Overall, then, there is little in the Commission’s decision that directly undermines free speech. Rather it seeks to ensure that users and researchers are furnished with sufficient information about the content they see online to make informed decisions about how to engage with it. This transparency-based approach is increasingly central precisely because human rights law makes it more difficult for public institutions – as compared with private companies – to intervene in online speech.

Moderating content: public regulation or private terms of service?

Historically, many governments left content moderation to platforms, partly to encourage innovation but also, some argued, to enable behind-the-scenes censorship. Since platforms’ terms of service cannot be subject to human rights challenges in the way public rules can, governments could encourage platforms to apply them to certain accounts rather than censor content themselves. However, particularly during Covid-19, European governments, including the UK, became concerned that self-regulation was inadequate to address online misinformation and hate speech.

In practice, the EU DSA’s vague definition of ‘illegal content’ combined with swift removal requirements and heavy fines, raise academic concern about over-removal by platforms implementing its requirements at the digital coal face. The UK OSA’s thresholds are similarly difficult to discern, giving platforms leeway to remove potentially legal content by arguing that they believed it to be ‘illegal’, whilst allowing more troubling content to remain by asserting that they did not think it fell within the definition.
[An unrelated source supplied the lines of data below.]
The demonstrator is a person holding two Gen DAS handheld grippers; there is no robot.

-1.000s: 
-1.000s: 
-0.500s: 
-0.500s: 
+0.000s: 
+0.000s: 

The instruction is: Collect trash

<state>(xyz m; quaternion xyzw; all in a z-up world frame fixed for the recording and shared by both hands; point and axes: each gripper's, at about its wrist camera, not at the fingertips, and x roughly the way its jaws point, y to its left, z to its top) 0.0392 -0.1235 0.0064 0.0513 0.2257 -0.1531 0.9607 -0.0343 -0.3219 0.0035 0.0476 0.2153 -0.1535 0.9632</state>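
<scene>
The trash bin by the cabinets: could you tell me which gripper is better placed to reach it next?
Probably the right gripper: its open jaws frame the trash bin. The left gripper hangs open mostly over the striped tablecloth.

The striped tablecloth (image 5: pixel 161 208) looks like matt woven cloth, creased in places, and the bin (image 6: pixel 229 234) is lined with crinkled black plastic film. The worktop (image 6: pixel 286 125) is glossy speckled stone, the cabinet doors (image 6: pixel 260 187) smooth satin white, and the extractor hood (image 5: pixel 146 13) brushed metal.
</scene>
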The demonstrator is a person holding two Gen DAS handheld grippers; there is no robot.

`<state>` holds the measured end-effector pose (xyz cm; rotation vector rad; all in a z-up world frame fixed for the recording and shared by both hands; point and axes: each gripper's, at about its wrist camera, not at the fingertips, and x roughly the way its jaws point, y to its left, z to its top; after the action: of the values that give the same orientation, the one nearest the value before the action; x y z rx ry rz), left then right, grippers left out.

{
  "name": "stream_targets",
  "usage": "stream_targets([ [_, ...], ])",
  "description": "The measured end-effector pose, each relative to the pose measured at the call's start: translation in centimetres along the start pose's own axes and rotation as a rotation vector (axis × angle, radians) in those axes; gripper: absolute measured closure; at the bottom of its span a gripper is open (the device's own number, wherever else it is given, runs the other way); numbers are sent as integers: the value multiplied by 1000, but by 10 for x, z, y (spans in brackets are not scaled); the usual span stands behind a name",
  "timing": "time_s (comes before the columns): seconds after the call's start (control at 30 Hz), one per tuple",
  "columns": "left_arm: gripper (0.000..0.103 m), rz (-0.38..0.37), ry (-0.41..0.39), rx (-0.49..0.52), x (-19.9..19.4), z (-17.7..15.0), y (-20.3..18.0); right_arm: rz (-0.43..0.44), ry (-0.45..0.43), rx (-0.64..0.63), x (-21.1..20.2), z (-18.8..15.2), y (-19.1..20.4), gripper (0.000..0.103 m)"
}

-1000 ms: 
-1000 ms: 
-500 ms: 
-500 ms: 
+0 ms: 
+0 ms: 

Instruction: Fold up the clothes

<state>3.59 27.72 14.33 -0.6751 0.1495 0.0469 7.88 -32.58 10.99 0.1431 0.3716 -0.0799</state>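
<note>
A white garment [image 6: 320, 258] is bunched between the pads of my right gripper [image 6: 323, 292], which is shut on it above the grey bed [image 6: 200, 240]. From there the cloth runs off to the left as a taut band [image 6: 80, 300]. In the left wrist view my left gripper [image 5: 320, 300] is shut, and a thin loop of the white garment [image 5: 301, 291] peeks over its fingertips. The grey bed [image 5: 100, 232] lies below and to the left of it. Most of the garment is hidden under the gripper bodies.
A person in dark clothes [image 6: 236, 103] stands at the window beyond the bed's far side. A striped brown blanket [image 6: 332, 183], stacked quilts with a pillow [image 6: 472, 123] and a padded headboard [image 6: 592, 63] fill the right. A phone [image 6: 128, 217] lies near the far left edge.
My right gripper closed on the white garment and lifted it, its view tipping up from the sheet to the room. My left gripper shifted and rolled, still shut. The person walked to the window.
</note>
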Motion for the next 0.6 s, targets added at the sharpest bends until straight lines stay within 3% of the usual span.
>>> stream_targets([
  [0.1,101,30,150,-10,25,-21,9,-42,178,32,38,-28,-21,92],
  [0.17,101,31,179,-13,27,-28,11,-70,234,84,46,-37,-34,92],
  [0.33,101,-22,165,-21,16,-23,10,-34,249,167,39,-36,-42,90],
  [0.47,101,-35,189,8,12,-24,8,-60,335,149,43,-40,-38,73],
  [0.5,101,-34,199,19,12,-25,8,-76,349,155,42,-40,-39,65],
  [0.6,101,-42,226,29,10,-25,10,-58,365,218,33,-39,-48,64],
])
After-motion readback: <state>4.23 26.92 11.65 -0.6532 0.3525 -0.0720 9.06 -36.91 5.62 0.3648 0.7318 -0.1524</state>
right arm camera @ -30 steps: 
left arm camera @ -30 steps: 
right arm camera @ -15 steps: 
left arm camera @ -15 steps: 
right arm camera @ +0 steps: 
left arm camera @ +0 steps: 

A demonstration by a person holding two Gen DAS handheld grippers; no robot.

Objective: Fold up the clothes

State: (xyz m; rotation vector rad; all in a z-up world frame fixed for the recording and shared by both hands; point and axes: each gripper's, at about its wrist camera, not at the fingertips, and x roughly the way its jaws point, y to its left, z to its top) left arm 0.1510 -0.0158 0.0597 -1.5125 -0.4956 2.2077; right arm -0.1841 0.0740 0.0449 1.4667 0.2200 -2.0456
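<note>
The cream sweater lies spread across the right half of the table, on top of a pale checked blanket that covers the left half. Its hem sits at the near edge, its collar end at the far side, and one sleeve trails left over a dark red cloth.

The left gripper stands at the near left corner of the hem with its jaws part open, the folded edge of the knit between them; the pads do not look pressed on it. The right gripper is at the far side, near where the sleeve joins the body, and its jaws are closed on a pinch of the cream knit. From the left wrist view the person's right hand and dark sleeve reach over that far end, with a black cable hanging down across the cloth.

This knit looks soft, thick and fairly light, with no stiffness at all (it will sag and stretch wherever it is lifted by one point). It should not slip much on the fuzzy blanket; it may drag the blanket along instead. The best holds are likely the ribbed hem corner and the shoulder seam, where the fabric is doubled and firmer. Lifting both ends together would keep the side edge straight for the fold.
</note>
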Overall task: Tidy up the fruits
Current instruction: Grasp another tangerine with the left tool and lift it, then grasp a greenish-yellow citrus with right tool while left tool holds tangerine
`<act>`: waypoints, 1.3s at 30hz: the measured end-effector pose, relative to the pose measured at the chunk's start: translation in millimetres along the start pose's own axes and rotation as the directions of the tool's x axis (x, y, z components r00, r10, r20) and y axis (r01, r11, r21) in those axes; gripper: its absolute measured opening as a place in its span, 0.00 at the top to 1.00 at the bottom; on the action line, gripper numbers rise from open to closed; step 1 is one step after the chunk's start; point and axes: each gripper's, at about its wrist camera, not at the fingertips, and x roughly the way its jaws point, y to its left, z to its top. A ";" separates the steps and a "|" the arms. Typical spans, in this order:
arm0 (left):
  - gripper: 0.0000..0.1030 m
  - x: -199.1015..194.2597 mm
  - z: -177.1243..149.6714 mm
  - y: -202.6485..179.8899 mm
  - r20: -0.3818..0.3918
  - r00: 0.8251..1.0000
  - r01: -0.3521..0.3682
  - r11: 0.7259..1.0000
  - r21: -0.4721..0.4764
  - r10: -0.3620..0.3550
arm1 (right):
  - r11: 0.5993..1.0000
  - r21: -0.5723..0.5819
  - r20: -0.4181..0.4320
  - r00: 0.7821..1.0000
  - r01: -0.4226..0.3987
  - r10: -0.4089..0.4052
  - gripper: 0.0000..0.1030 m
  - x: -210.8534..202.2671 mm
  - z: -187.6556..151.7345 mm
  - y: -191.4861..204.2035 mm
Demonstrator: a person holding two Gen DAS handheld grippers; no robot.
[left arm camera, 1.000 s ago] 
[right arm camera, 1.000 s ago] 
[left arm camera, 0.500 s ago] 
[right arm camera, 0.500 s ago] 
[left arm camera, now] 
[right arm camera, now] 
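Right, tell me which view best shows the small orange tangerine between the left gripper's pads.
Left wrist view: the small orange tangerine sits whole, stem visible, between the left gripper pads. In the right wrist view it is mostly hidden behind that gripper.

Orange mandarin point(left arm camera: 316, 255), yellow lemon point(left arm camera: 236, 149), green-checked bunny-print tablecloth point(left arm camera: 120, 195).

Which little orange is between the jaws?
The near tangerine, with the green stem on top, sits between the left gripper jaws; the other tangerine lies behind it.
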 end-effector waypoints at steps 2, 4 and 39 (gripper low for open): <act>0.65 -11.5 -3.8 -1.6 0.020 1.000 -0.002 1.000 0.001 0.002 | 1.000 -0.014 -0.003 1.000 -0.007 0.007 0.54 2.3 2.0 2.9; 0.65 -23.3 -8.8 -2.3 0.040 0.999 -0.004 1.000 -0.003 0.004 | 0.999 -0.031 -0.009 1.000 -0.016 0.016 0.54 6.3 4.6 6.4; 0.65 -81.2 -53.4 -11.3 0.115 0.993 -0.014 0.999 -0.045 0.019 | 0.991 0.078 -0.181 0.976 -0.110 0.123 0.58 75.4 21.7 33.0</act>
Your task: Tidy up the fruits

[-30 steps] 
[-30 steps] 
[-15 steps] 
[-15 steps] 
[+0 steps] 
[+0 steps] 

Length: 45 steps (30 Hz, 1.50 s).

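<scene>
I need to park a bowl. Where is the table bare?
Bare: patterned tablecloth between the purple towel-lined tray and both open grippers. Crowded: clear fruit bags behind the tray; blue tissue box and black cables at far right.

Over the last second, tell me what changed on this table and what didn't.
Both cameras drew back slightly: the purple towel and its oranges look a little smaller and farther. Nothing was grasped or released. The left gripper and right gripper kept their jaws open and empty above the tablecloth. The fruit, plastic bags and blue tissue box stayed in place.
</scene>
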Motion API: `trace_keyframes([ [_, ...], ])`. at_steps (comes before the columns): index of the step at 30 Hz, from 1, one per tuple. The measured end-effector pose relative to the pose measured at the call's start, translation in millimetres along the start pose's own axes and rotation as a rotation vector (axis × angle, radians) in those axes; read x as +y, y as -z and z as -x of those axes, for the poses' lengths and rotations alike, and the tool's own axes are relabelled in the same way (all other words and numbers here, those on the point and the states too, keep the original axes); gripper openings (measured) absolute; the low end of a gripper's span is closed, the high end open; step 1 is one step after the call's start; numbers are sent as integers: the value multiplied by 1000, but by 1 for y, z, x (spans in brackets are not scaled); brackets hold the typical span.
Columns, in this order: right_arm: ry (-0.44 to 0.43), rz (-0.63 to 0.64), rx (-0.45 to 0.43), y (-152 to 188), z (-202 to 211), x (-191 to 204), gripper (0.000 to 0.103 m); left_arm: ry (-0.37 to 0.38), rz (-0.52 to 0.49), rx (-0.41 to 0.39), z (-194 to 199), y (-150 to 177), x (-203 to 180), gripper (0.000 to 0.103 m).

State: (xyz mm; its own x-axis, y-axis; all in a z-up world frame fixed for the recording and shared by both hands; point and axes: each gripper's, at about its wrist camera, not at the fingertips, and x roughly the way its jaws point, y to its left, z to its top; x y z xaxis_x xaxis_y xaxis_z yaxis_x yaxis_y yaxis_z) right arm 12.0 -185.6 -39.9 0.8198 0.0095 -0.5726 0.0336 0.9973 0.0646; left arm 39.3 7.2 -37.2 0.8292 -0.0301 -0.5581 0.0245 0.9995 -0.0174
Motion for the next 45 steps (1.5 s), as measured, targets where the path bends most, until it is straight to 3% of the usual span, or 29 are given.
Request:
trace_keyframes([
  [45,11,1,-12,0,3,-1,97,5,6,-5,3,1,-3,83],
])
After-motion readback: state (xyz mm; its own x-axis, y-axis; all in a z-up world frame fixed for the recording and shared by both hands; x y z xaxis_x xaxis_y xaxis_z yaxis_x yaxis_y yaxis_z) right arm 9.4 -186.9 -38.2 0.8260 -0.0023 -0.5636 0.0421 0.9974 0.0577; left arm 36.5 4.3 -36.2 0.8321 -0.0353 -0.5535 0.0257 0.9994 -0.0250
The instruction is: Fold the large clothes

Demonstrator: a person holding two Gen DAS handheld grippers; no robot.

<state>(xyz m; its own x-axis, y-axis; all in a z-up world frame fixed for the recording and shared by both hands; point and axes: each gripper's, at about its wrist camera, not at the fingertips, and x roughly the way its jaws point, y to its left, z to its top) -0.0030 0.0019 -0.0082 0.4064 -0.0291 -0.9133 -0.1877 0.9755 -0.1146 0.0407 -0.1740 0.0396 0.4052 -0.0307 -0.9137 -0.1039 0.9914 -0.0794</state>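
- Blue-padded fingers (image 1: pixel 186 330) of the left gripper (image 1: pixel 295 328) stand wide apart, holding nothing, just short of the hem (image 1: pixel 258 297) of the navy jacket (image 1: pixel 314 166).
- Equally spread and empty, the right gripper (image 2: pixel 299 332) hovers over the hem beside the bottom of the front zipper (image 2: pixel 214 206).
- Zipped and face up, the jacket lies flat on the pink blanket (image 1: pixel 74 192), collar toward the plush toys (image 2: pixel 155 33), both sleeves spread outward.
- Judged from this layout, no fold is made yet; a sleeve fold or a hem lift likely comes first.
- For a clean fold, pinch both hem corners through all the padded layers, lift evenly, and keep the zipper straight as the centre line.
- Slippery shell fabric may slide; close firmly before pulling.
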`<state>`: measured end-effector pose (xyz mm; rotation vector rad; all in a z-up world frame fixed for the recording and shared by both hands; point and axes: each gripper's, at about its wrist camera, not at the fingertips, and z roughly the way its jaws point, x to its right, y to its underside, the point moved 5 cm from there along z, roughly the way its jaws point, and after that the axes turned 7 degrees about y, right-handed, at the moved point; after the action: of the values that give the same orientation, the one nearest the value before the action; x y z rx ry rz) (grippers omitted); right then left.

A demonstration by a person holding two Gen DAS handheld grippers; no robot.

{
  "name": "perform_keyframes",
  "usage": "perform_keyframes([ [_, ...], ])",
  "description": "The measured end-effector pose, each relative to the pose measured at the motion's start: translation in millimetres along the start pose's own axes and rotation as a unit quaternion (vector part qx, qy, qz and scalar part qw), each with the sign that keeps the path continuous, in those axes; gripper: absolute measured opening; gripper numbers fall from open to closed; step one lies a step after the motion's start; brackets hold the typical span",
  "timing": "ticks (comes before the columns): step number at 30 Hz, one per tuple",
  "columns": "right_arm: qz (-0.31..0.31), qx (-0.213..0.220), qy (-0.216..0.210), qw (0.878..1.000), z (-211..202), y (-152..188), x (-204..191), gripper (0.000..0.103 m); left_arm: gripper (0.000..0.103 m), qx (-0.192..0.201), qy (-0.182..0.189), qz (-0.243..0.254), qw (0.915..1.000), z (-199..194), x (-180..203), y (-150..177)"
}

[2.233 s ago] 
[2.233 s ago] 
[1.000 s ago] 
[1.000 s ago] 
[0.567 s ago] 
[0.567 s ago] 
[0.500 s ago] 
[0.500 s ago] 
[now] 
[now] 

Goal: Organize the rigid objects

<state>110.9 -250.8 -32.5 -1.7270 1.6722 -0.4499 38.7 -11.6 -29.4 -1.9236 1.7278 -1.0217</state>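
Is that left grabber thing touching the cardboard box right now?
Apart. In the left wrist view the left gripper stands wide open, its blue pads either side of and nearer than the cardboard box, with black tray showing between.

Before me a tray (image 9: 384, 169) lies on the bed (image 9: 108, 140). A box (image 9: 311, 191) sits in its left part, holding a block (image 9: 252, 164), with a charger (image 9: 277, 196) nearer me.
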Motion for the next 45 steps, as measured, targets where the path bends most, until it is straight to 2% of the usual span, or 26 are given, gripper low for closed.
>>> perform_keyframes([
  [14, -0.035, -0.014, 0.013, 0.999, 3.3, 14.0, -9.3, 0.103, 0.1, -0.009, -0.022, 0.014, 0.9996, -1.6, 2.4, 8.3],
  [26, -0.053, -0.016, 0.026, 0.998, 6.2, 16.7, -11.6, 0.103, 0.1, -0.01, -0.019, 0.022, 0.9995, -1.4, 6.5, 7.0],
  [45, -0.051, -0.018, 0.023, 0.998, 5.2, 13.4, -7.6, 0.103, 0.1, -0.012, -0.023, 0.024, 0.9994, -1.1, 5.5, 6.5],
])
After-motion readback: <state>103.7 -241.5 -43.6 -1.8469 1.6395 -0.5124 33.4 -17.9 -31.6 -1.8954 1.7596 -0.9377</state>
Beyond this, the UK Government ultimately concluded that its free speech obligations rendered it ‘inappropriate’ for the OSA to oblige platforms to remove ‘legal but harmful’ content targeted at adults, including certain ‘racist, misogynistic’ comments. Instead, large platforms are required ‘to set out clearly in their own terms and conditions what harmful material is allowed on their site’. Scholars argue this makes private companies de facto arbiters of free speech, leaving them free to remove valuable political speech while allowing harmful content to persist. This raises further questions as to whether free speech equates to free reach in the digital realm.

Free speech but not free reach?

Self-declared ‘free speech absolutist’, Musk presents X as a ‘global town square’, a notion that coheres with certain free speech theories including that espoused in the US case of Abrams v United States that ‘the best test of truth is the power of the thought to get itself accepted in the competition of market’.

Yet, scholars argue that algorithms, engagement-driven business models that favour sensationalist content, prioritisation services like X premium, and the effect of follower numbers on reach all lead to unequal visibility of online speech in practice. This undermines the very notion of a ‘marketplace of ideas’. Meanwhile, human rights law continues both to shield platforms, as private actors, from responsibility for what is posted to their sites while simultaneously protecting their rights as owners to apply broad content moderation policies to the posts of others. Meanwhile, the media has previously accused X not only of promoting Musk’s content but also of, at times, removing the posts of those who disagree with him. In short, while vigilance against state censorship is always vital, what the interaction between Musk and the European Commission should additionally alert us to is the profound influence of private platforms and their owners over democratic discourse and the unequal realities of online speech.